▶ _What is expected_: Find the string "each" in the material. Copy every line that has it.

▶ _Data below_:
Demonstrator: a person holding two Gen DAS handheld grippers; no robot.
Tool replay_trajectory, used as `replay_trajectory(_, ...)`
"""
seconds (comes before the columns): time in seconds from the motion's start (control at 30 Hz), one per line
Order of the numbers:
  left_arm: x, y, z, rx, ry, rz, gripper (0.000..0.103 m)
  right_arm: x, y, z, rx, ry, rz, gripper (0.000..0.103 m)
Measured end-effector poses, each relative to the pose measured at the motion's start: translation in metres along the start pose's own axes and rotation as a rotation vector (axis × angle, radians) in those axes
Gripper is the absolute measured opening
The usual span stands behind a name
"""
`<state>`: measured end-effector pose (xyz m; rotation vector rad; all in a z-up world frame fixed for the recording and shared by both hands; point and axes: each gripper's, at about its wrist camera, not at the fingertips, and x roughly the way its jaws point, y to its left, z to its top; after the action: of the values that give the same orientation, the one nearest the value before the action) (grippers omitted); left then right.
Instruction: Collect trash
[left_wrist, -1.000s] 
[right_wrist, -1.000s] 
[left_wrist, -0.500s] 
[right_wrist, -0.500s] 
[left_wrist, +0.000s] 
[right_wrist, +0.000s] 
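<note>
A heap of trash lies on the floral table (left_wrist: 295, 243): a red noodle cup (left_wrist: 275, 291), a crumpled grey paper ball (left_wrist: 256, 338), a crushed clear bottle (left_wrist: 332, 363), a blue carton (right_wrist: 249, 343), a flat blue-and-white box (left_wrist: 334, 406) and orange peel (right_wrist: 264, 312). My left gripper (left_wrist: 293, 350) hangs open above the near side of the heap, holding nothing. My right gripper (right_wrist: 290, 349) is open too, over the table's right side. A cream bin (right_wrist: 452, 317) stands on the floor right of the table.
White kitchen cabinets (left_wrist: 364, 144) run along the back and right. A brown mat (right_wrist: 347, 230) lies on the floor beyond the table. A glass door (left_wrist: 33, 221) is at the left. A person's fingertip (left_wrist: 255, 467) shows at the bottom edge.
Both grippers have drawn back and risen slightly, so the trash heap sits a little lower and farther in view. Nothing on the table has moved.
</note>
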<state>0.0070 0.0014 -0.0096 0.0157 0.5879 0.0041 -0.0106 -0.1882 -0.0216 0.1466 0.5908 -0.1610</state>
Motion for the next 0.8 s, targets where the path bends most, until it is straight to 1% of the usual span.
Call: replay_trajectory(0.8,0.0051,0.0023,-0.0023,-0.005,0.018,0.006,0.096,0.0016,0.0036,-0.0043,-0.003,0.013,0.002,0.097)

▶ _Answer to this task_:
Measured end-effector poses, each relative to the pose measured at the motion's start: translation in metres along the start pose's own axes and rotation as a rotation vector (axis × angle, radians) in those axes
`<state>`: measured end-effector pose (xyz m; rotation vector rad; all in a z-up world frame fixed for the recording and shared by both hands; point and axes: each gripper's, at about its wrist camera, not at the fingertips, and x roughly the way its jaws point, y to its left, z to its top; after the action: of the values that give the same orientation, the one nearest the value before the action) (grippers omitted); left then right.

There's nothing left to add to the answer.